You’re the coach of a basketball team. A real good team. In fact, a team so exceedingly talented that it sometimes seems bored. Your team especially has a knack for roaring out of the halftime locker room and overwhelming the suddenly pitiable opponent.

Double-digit deficit? No big deal. Hostile arena? Pshaw. Your guys simply flip a switch.

As a coach, is this Superman syndrome concerning to you? By that I mean, the expectation that all your players have to do is cram themselves into a phone booth, emerge with capes and an attitude, and turn into galaxy-beaters?
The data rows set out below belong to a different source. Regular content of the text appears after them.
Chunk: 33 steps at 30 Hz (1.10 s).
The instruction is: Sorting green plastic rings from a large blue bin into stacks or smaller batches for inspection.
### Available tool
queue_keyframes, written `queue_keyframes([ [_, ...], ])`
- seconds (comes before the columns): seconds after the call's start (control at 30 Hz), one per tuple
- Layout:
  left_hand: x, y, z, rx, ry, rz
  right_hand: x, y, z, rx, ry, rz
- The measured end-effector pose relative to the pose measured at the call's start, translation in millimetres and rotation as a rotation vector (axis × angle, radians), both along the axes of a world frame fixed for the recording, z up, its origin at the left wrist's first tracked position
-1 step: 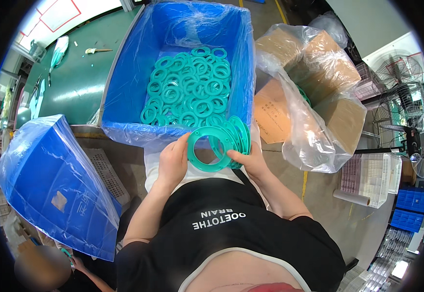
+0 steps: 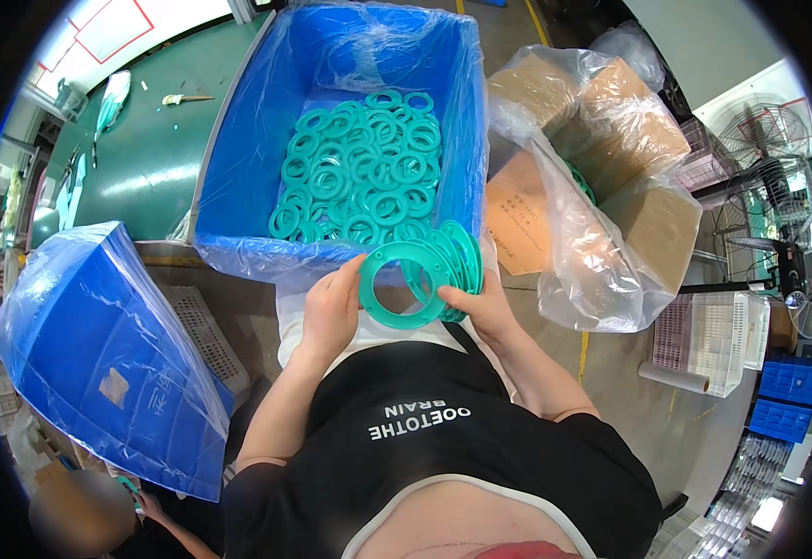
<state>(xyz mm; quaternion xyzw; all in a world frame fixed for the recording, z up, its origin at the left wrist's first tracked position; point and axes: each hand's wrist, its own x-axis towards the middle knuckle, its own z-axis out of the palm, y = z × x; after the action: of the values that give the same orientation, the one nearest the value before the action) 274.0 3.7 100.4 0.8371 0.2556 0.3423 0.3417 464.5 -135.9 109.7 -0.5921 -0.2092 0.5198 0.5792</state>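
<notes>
Just past the near rim of a plastic-lined blue bin (image 2: 238, 177), I hold green plastic rings in front of my body. My left hand (image 2: 331, 312) pinches the left edge of the front ring (image 2: 400, 321), a flat ring with small holes around its face. My right hand (image 2: 487, 312) is closed around a fanned bunch of similar rings (image 2: 467, 250), its thumb on the front ring's right side. Its other fingers are mostly hidden behind the bunch. Inside the bin lies a loose heap of green rings (image 2: 369, 191).
Cardboard boxes (image 2: 625, 126) in clear plastic stand right of the bin. At the left are a green table (image 2: 155, 140) with a brush (image 2: 187, 98), and a wrapped blue bin (image 2: 117, 345). A fan (image 2: 774, 177) stands far right. Another person's hand (image 2: 150, 506) shows lower left.
</notes>
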Motion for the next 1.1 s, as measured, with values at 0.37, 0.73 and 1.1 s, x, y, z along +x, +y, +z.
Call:
queue_keyframes([
  [0.37, 1.5, -3.7, -0.9, -1.356, -0.253, -0.158, 70.9, 0.6, 20.8, 0.658, 0.575, -0.437],
  [0.73, -4.2, -8.1, -1.9, -1.258, -0.297, -0.063, -2.3, 20.7, -8.0, 0.180, 0.297, -0.015],
  [1.1, -3.2, 3.8, 16.5, -0.251, 0.048, -0.014, -10.0, 21.8, -1.5, -0.034, 0.082, 0.267],
])
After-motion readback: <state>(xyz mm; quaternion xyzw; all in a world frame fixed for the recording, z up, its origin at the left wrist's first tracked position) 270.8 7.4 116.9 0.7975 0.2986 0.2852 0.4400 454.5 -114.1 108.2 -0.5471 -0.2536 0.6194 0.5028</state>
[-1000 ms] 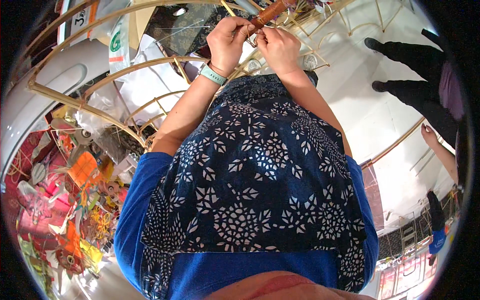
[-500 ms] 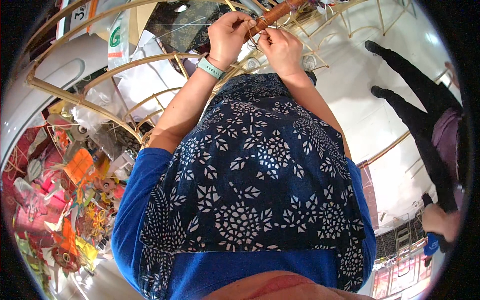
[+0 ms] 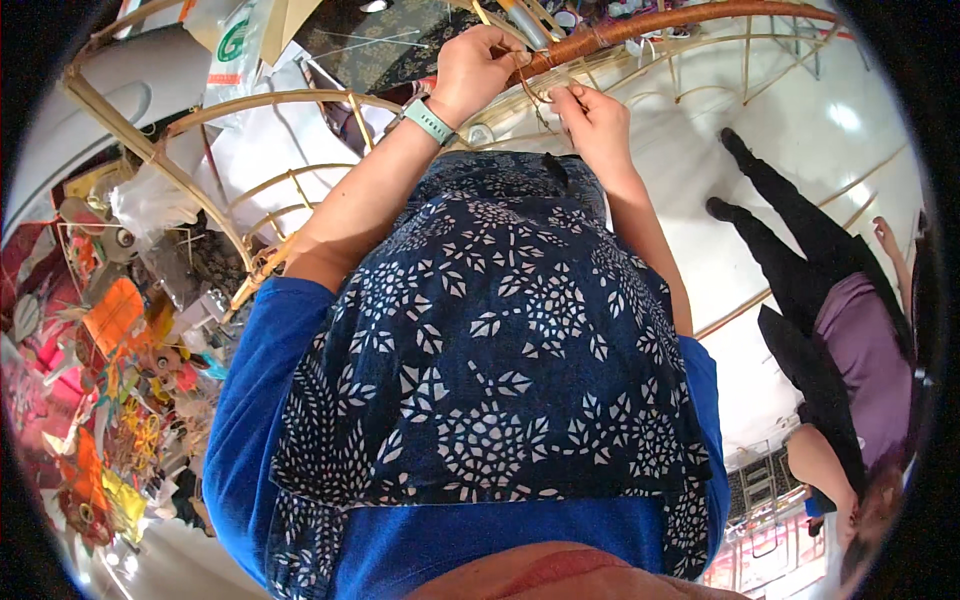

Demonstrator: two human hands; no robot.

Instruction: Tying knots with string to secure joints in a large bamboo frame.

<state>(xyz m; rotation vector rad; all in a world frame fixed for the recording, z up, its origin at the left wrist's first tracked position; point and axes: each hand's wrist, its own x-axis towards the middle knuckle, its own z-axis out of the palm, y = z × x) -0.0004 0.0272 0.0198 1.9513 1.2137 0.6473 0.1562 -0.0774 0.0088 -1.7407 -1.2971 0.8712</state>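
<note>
A long curved pole [image 3: 655,27], wrapped closely in reddish-brown cord or strip, crosses the top of the view. My left hand [image 3: 474,72], with a pale green watch on its wrist, pinches at the near left end of the wrapping. Lower and to the right, the closed fingers of my right hand [image 3: 598,122] grip a thin brown strand [image 3: 534,92]. This strand loops between both hands beneath the pole. Whether it is cord or a flat strip I cannot tell.
Bent bamboo strips form an open framework [image 3: 270,98] on the left and beyond my hands. Colourful paper pieces and puppet-like figures [image 3: 115,315] pile up at the left. A person in purple and black [image 3: 865,330] is on the right, over a pale floor [image 3: 690,150].
My right hand has drawn away from the pole, down and right, with the strand. More of the wrapped pole shows. The person at the right shows more fully.
</note>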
“I think you would be concerned about that,” said Mark Jackson, who played in the NBA for 17 seasons, coached (the Warriors) for three seasons, and as an analyst for ESPN will be covering the NBA Finals for the 10th time. “I’m sure that Steve Kerr is preaching the same message; that they can’t continue to fall into these traps where they find themselves down at halftime to the point where they have to turn it on and play with a sense of urgency and climb back. To their credit, they do have that in their arsenal where they have the ability to make the proper adjustments, not panic and then take care of business.”

That arsenal allowed them to lead the NBA in third quarter scoring this season. It also allowed them to overcome a 17-point first quarter deficit in Game 6 of the Western Conference finals against the Houston Rockets. The Warriors trailed by 10 at the half, and embarrassed the Rockets 64-25 in the second half.

The formula worked again in Game 7, in which the Warriors trailed by 15 points in the second quarter. They trounced Houston 58-38 in the second half.

But the Rockets tugged on Superman’s cape in Game 2, outscoring the Warriors 63-55 in the second half. Defense was a problem that night. And the Warriors were unable flip the switch in Game 4 (shooting 35 percent while being outscored 25-12 in the fourth quarter), and in Game 5 (committing 11 turnovers while being outscored 53-49 in the second half).

The Warriors’ come-from-behind proclivity is hardly new to sports. Silky Sullivan was a thoroughbred who specialized in scarcely believable comeback efforts. Check out this race from early 1958. You won’t believe your eyes:

American distance runner Dave Wottle was a two-legged Silky Sullivan. He came from far off the pace, taking down two Kenyans and a Soviet to win the gold medal in the 800 meters at the 1972 Summer Olympics.

Closer to home, the A’s reached the postseason four consecutive years from 2000-03, starting slowly and then — at the 61-game mark — Wottle-ing out of the pack with finishes of 58-42 (overcoming an 18-game deficit), 72-29, 72-29 and 62-39.

That kind of derring-do makes for a great show. Thing is, you can’t always script the ending.